Background: Under EPACT, DOE was required to periodically determine the technical and economic feasibility of achieving the goal of producing sufficient replacement fuels to replace at least 30% by the year 2010 of the projected consumption of motor fuel in the United States. The law also required DOE to periodically examine this goal to see if it should be modified. DOE did not publish the results of its determination in either instance, as the law required.
Another part of the EPACT required DOE to determine whether a fleet purchase requirement was necessary to achieve the 2010 goal and, if it was determined to be necessary, then a fleet purchase rule was to be published. At the same time, the law required DOE to consider whether the 2010 goal itself was impractical and whether it should be modified.
The statutory deadlines for these requirements came and went with no action by DOE. This prompted a lawsuit in 2002 by the Center for Biological Diversity and resulted in a court decision ordering DOE to make a decision whether to implement a private/municipal fleet rule. The DOE complied by conducting a rulemaking which resulted in a final decision in 2004 in which DOE concluded that a private/municipal fleet rule was not “necessary” because such a rule would make little difference [an estimated impact of about 0.2 percent] in achieving the 30% by 2010 goal or any revised goal.

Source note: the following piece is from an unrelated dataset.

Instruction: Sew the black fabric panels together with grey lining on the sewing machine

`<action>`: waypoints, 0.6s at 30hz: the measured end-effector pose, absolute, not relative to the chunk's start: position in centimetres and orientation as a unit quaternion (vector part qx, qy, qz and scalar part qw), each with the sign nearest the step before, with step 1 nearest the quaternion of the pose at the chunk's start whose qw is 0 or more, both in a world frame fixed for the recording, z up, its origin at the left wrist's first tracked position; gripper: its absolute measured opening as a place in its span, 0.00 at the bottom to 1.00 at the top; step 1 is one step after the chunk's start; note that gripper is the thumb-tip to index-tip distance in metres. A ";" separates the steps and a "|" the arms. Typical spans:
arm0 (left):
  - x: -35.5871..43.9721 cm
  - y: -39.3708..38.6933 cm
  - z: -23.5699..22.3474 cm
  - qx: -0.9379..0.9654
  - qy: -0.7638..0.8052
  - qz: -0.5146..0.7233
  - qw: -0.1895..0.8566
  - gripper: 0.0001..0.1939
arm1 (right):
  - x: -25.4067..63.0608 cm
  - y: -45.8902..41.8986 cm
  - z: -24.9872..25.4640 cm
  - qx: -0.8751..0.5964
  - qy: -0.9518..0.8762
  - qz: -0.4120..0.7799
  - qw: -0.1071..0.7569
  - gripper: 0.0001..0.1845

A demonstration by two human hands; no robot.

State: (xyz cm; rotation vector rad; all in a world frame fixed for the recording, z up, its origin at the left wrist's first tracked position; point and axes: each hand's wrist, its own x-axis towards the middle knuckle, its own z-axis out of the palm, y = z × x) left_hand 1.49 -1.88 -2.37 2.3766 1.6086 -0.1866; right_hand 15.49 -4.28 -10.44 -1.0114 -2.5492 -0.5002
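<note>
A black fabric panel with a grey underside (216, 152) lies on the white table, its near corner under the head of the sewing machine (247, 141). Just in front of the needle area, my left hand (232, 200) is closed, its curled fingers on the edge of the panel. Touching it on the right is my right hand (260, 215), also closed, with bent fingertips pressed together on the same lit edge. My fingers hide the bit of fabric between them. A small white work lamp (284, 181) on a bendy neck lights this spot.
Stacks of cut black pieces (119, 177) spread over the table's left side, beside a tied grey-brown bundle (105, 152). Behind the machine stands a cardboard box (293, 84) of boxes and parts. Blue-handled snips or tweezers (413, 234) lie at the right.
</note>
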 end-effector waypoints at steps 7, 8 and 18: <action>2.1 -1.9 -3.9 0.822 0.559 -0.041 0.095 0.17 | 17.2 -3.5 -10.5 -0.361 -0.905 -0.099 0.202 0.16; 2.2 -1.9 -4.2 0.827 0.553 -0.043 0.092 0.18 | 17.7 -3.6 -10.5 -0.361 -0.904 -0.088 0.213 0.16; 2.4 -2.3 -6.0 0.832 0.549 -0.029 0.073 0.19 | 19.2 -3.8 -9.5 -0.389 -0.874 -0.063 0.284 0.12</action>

The Current Order: The current court order resulted from another lawsuit by the Center for Biologic Diversity, seeking to set aside the agency’s decision and requiring DOE to modify the 30 percent by 2010 goal and then redetermine the fleet purchase rule in light of the modified goal. The judge agreed saying that the law requires DOE to modify the goal to make it realistic. Interestingly, the order seems to suggest almost a backwards analysis – that the goal must be set at a level where the impact of a fleet purchase rule will be meaningful and, therefore, necessary. The judge stated: “The Secretary could only carry out the statutory test by first modifying the goal so as to be realistic. For example, if the revised goal were reduced from thirty percent to five percent, even a 0.2 percent contribution would go a tenth of the way in closing the gap between where we are now (three percent)….and the revised goal (five percent). That in combination with the other AFV programs mentioned might well be enough to trigger a necessity finding.”